Follow-up on The Great Aurora Ramp by Craig Jones

Okay, last week I put out an article on a fun ramp deck with a “fun” mythic The Great Aurora at the top end. I said it might be fun and appropriate for more casual/fun side of Magic tournaments. To put this into practice I ran it out at Game Day that weekend. I did have fears that I was going to get smashed by people with red decks and Jeskai decks, but in the end the deck somehow managed to take me to a 3rd place finish.

Here’s the list as a reminder:

(60)
Rattleclaw Mystic
Nissa’s Pilgrimage
Explosive Vegetation
Nissa’s Renewal
Jaddi Offshoot
Hangarback Walker
Nissa, Vastwood Seer
Ugin, the Spirit Dragon
The Great Aurora
Ulamog, the Ceaseless Hunger
18 Forest
Shrine of the Forsaken Gods
Sanctum of Ugin
Blighted Woodland

I ended up running this sideboard:

(15)
Leaf Gilder
Winds of Qal Sisma
Undergrowth Champion
Gaea’s Revenge
Void Winnower
Reclaiming Vines
Greenwarden of Murasa

Leaf Gilder is there if the deck needs more of a hurry up (e.g. versus fast aggro or non-interactive combo). Undergrowth Champion is for red. Winds of Qal Sisma is a desperate attempt to have something versus the Temur Battle Rage decks. Reclaiming Vines is to switch in instead of Jaddi Offshoot against the slower control decks. Gaea’s Revenge is against counterspells and Void Winnower is there in case anyone else is crazy enough to try and ramp out Ulamog.

Here’s a quick run through on how the tournament went (very quick – I didn’t take detailed notes).
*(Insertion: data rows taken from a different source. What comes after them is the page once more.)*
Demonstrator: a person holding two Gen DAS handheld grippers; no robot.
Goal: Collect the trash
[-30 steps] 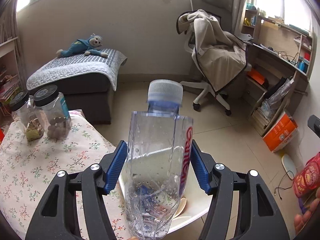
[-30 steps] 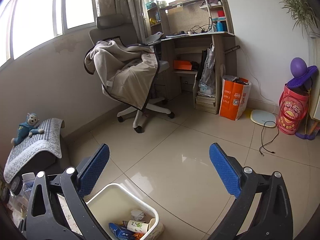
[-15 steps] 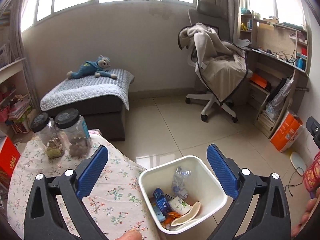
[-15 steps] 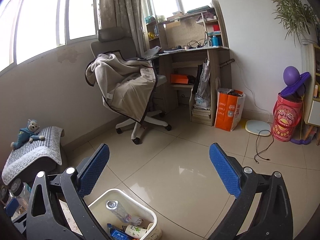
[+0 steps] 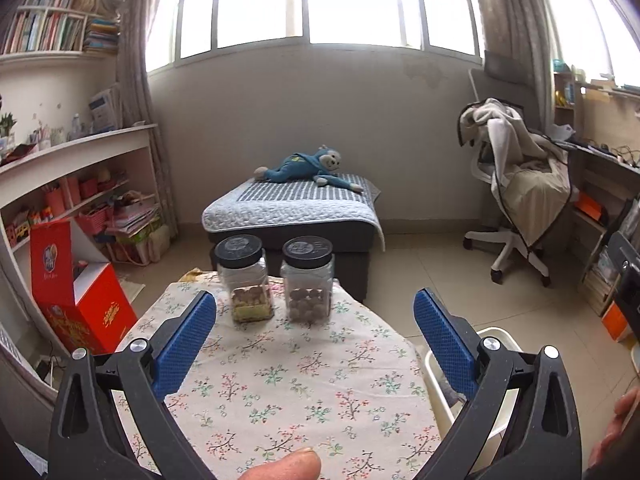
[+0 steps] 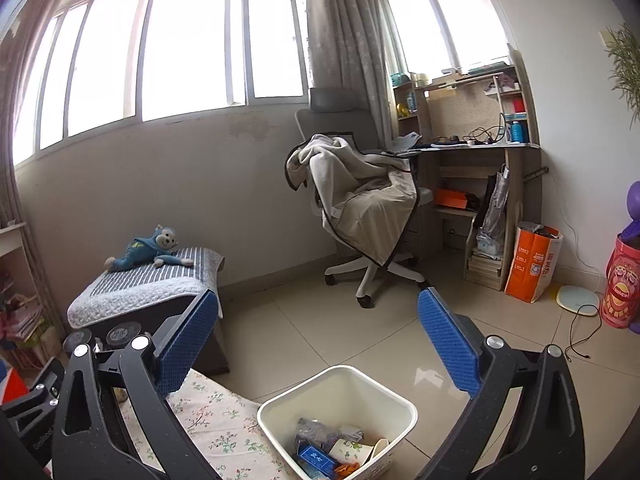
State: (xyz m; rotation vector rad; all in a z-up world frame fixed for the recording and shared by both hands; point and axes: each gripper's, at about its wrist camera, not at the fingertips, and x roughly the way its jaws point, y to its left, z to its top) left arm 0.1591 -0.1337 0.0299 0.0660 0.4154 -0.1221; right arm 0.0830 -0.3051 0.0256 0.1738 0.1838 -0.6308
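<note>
Both the left gripper (image 5: 315, 330) and right gripper (image 6: 318, 332) stood with fingers spread and empty, while the trash, light, crushable cartons and cups best pinched by an edge, lay in the white bin (image 6: 396, 400) beside the floral worktop (image 5: 280, 384).

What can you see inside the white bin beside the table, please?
The white bin holds a crumpled clear bottle, a blue carton and a paper cup; anything beneath them is covered.
</note>
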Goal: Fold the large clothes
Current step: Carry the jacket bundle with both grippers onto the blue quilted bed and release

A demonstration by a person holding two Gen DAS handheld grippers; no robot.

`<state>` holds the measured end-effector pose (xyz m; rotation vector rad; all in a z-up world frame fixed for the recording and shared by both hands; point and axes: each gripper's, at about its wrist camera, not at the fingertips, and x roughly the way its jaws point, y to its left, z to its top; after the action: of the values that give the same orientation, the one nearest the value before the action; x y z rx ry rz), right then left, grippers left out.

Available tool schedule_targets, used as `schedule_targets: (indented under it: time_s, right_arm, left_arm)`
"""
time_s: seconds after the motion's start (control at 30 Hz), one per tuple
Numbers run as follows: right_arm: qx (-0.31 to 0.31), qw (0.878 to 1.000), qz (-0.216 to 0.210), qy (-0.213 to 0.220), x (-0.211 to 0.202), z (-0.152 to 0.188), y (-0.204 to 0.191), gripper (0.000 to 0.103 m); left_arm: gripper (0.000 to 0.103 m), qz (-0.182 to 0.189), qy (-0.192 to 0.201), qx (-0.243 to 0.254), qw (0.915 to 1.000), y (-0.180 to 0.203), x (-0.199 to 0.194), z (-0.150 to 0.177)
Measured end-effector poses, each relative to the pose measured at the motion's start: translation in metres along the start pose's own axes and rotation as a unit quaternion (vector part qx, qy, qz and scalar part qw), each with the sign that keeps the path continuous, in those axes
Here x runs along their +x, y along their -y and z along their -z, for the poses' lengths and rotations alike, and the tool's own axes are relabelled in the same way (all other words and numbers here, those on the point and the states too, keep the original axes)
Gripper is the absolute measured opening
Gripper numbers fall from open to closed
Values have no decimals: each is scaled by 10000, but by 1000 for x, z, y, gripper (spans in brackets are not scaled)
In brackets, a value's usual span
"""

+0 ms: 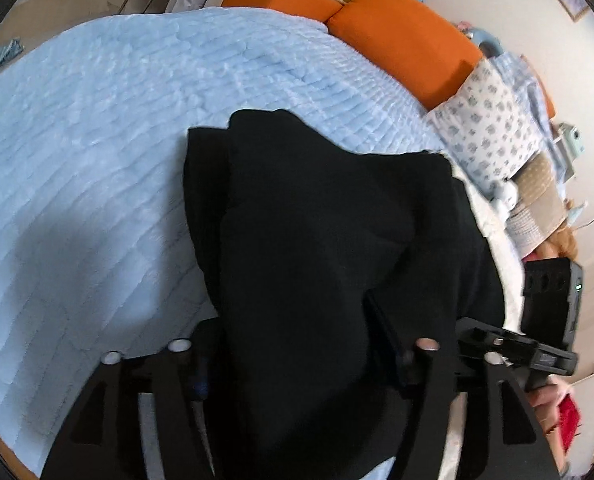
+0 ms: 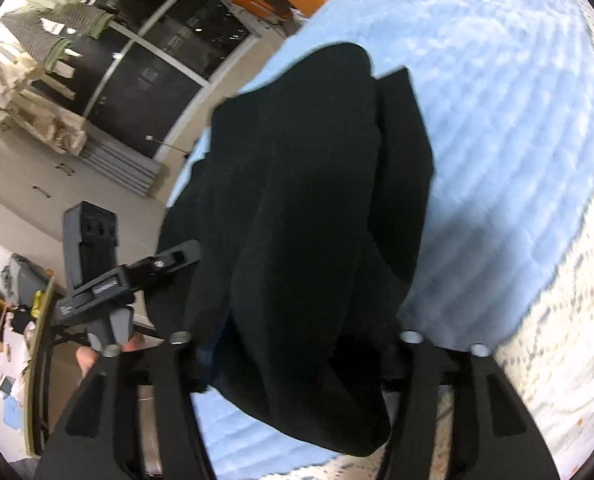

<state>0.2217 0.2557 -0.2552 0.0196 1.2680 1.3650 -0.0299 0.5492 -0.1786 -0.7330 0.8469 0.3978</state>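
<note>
A large black garment lies bunched in a folded heap on the light blue blanket. Its near end runs between the fingers of my left gripper, whose jaws stand wide and open around the cloth. In the right wrist view the same black garment also passes between the fingers of my right gripper, likewise open around it. The two grippers sit side by side at the garment's near edge. The right gripper shows at the left view's right edge, and the left gripper at the right view's left.
Two orange cushions and a patterned pillow line the far side of the bed. The blue blanket spreads wide around the garment. Beyond the bed's edge are dark glass doors, pale cabinets and floor clutter.
</note>
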Motion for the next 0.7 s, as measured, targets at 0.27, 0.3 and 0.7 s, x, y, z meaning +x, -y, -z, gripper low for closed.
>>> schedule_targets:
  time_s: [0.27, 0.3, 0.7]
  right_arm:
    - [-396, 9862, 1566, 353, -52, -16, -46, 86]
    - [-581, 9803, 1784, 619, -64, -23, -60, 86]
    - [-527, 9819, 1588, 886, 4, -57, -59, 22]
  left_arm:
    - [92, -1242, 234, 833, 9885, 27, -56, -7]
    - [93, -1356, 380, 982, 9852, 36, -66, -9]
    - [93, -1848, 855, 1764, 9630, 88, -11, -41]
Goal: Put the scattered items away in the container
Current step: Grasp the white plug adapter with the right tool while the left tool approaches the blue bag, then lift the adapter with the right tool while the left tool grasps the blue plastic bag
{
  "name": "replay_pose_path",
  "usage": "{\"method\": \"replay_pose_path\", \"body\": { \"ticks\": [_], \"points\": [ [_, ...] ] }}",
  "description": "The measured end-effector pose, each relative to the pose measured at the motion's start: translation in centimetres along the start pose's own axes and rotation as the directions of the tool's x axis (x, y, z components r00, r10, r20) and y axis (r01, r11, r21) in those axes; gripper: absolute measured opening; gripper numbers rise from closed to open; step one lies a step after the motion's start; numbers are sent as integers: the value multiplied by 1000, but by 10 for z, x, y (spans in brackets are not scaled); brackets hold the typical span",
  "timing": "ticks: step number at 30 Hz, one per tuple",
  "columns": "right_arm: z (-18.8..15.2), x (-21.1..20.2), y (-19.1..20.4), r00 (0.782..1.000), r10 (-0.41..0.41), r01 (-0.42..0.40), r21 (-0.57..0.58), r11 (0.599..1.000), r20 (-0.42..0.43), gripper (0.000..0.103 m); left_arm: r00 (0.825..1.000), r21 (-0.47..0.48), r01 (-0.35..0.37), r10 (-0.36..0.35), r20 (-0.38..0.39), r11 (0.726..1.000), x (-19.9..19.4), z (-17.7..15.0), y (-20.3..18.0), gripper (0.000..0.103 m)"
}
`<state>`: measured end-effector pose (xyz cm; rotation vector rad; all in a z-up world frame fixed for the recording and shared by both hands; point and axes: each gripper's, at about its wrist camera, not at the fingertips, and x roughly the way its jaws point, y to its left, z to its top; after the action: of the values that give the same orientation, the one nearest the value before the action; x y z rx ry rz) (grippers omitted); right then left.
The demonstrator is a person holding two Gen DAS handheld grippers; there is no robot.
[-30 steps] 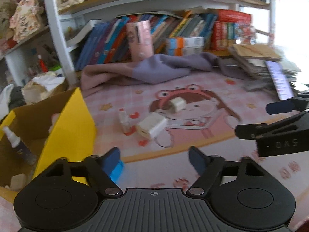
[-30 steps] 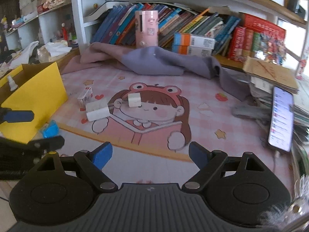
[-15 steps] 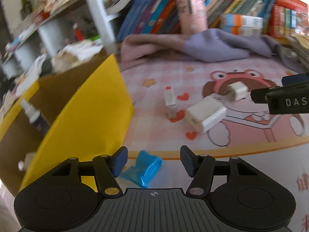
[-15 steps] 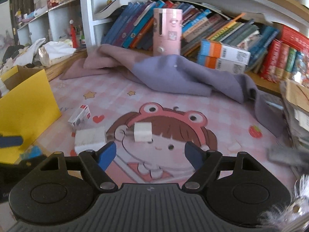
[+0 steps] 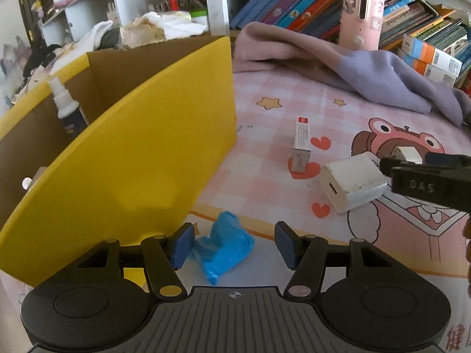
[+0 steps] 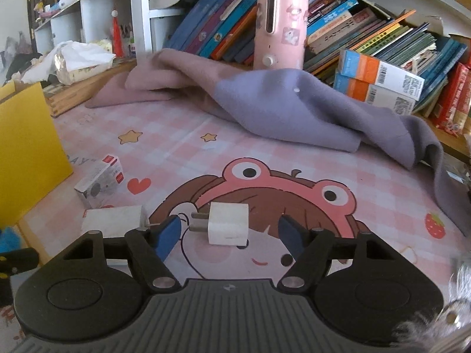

Round 1: Black-Green Elves, 1-1 Draw

The first game went to the plan of staying alive with Jaddi Offshoot long enough to bust out Ugins and Ulamogs. I made a mistake in sideboarding. As it looked like a quick elf deck I boarded out The Great Auroras. In game two I went up to around forty life and then had the classic ramp to nowhere moment of drawing one of those very unimpressive Leaf Gilders instead of an Aurora to put the game away, eventually falling to an army of elves.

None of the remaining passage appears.